> Your goal: Copy out, from the entries below, each line holding the string "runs".

> The data:
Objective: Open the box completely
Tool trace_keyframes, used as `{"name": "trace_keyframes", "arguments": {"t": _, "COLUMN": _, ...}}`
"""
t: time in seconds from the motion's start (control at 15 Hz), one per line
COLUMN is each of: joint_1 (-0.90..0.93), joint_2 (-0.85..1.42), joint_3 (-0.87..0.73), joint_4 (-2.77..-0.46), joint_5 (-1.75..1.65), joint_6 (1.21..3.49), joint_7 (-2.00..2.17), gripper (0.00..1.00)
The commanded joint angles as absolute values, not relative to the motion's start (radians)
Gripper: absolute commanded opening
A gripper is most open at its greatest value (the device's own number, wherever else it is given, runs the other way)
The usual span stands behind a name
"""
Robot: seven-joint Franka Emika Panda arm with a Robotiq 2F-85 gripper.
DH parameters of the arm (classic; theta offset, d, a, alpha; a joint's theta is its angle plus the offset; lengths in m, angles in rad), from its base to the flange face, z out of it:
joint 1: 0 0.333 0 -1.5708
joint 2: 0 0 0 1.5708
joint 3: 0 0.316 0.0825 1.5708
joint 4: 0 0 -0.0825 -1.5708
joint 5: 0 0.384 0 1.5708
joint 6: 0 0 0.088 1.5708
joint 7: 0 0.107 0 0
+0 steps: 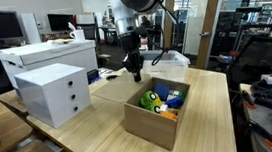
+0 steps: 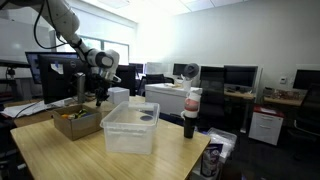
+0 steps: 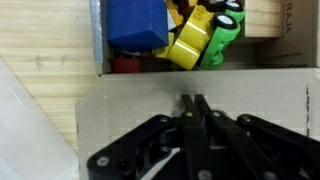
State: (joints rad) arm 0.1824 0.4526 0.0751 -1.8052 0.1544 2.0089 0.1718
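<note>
Hung with black fingers (image 3: 186,116) pinched together over the flat brown cardboard flap (image 3: 120,105) of the rectangular box (image 1: 153,125), glossy blue, yellow, green toys (image 1: 162,99) inside, pale wood-grain surface (image 1: 92,135) beneath.

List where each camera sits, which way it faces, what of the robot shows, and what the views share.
Exterior view: at the table edge, facing the box and drawer cube; arm and gripper show.
Exterior view: across the table, behind the clear bin, facing the box; arm shows.
Wrist view: above the box, looking down on its flap and toys; shut gripper shows.
Shared: all three see the box.
</note>
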Motion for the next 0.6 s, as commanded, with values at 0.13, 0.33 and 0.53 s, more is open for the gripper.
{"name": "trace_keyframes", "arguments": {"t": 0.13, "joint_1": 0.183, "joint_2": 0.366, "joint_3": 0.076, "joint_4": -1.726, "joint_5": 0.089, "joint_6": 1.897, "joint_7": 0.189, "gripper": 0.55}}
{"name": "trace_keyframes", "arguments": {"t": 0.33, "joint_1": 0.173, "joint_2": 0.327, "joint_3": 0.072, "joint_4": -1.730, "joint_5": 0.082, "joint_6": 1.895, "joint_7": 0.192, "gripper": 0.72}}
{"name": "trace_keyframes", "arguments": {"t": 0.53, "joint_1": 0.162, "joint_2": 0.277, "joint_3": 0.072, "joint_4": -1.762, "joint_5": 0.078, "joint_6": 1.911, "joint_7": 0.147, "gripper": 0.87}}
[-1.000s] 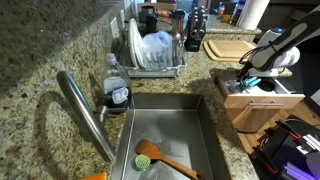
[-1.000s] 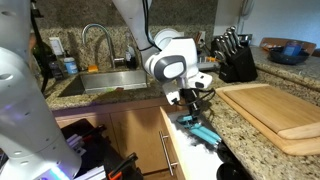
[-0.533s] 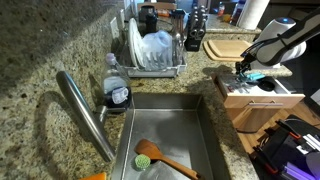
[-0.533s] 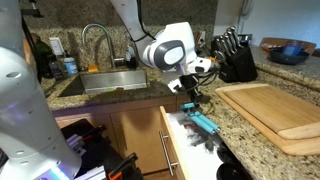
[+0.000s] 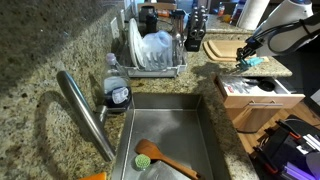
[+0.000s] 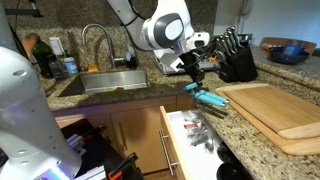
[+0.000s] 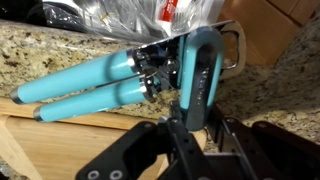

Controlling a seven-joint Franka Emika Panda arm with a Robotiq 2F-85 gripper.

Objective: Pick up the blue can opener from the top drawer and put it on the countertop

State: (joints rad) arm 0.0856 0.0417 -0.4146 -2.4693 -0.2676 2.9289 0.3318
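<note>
In an exterior view the gripper (image 5: 243,63) hangs over the far edge of the table (image 5: 60,60), clamped on the blue can opener (image 5: 251,62). The tool is clear of the open drawer (image 5: 256,96) below and just beside the cutting board (image 5: 228,47). From here I cannot tell whether it touches the stone. If it is let go from any height, I'd expect it to bounce or skid, and the open drawer sits right under that edge to catch it again. In an exterior view from the opposite side, the can opener (image 6: 210,98) slants down from the gripper (image 6: 193,83), its handles reaching toward the cutting board (image 6: 275,110). It sits over the narrow strip of table (image 6: 232,120) between that board and the drawer (image 6: 188,135). That strip is tight, so the tool could land half on the wood and rock, or tip off the front lip. In the wrist view the gripper (image 7: 192,118) is closed on the metal head end of the can opener (image 7: 95,85), and both handles stick out sideways. Held so far from its middle, the tool looks likely to swivel in the grip. The two handles might also swing apart on release.
</note>
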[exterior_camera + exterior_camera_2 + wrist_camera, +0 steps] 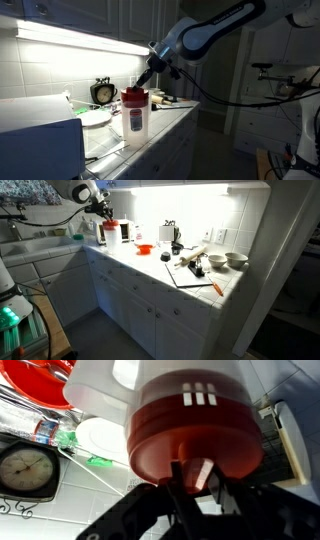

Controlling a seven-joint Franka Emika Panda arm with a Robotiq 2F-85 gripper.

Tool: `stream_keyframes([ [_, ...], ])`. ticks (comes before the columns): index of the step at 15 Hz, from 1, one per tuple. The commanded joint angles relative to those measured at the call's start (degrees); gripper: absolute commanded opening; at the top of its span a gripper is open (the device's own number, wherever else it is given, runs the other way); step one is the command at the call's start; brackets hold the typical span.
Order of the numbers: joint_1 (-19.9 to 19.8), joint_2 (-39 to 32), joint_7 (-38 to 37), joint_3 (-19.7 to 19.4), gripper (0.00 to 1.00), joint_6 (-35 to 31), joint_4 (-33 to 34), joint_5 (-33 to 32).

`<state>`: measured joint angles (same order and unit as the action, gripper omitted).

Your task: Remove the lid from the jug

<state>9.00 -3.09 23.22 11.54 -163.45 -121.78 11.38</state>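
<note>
The jug (135,120) is a tall whitish pitcher with a dark-and-red label, standing near the counter's front edge. It also shows in an exterior view (108,233). The red lid (134,95) sits on its top. In the wrist view the lid (195,420) fills the frame, with the jug's white body (105,385) behind it. My gripper (197,482) is at the lid's rim, its two dark fingers closed on a small tab of the lid. In both exterior views the gripper (144,80) (104,218) comes down onto the lid at a slant.
A round black clock (103,92) and white plates (95,118) stand behind the jug. A white box (40,145) is nearby. Farther along the counter are a red bowl (145,249), a dark board (195,275) and white bowls (236,259).
</note>
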Motion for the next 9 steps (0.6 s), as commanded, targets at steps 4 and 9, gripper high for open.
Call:
stream_keyframes([
  [4, -0.04, 0.84, 0.61, 0.06, 0.08, -1.87, -1.8, 0.49],
  [9, -0.06, 2.57, 0.41, 0.17, 0.08, -2.63, -1.53, 1.57],
])
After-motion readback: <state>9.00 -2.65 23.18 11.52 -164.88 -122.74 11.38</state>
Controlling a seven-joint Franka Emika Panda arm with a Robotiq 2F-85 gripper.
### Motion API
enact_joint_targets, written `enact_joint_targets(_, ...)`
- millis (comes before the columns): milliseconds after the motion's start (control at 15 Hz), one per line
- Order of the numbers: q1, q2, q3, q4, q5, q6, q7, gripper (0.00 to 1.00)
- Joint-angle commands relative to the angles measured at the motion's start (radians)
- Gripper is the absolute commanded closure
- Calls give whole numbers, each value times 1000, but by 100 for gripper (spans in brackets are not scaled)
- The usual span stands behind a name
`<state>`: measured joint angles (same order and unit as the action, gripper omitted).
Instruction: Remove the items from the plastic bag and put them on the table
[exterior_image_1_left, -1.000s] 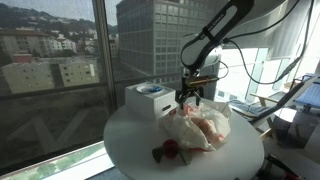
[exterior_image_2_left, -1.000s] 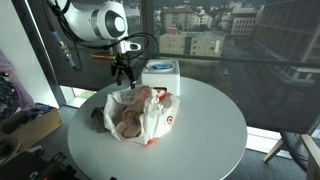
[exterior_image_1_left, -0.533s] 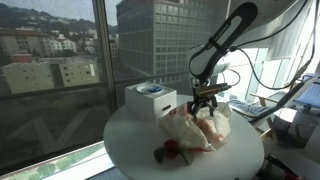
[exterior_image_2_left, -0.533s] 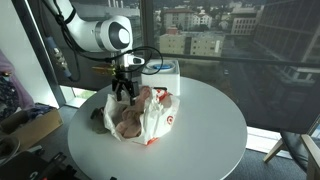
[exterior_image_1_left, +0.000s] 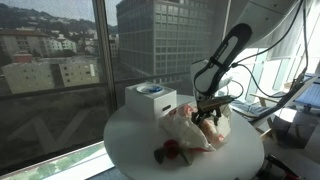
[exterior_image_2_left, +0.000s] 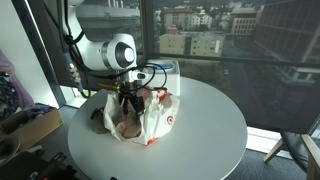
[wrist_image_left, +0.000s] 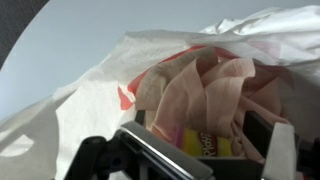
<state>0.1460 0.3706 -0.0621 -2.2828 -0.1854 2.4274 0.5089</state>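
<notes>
A white plastic bag (exterior_image_1_left: 200, 128) with red print lies crumpled on the round white table (exterior_image_1_left: 130, 145); it also shows in the other exterior view (exterior_image_2_left: 150, 115). My gripper (exterior_image_1_left: 208, 112) has its fingers down in the bag's open mouth (exterior_image_2_left: 128, 103). In the wrist view the bag (wrist_image_left: 110, 90) fills the frame, and my gripper (wrist_image_left: 205, 140) is open. Its fingers stand either side of a yellow packet (wrist_image_left: 200, 146) among pink wrapping (wrist_image_left: 215, 90). A dark red item (exterior_image_1_left: 168, 150) lies on the table in front of the bag.
A white box (exterior_image_1_left: 150, 100) with a blue top stands behind the bag, close to the window (exterior_image_2_left: 162, 72). The table edge is near on all sides. Desks with cables and clutter (exterior_image_1_left: 270, 100) stand beyond the table.
My gripper has moved from above the white box's side across to the bag and down into its mouth. The bag and the dark red item have not moved.
</notes>
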Motion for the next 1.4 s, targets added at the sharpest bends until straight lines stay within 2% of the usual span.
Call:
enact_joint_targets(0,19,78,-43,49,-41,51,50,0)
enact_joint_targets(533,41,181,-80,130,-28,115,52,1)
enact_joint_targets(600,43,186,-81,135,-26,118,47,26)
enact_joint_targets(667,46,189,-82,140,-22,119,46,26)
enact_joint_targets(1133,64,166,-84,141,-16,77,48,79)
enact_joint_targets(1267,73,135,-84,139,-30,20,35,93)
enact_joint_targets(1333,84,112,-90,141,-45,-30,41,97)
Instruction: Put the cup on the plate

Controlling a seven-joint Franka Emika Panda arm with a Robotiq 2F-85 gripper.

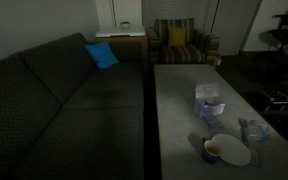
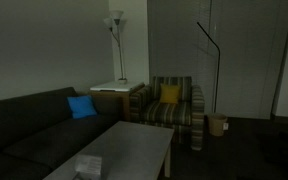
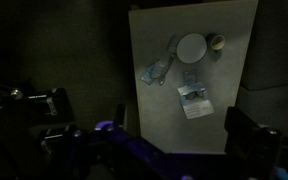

> Output of the task:
A gripper is most open at its greatest value (the device's own number, wherever else it is given, runs the other way)
Tool: `stream_keyframes([ [_, ...], ])`. ticks (comes before the columns): index of the step at 15 Hz, from 1, one per tuple. The commanded joint angles relative to those measured at the call's start (degrees); gripper: absolute commanded opening; at the top of its span a gripper is open (the device's own number, wherever else it is given, runs the other way); step one is the command at the call's start; brackets hold the typical span.

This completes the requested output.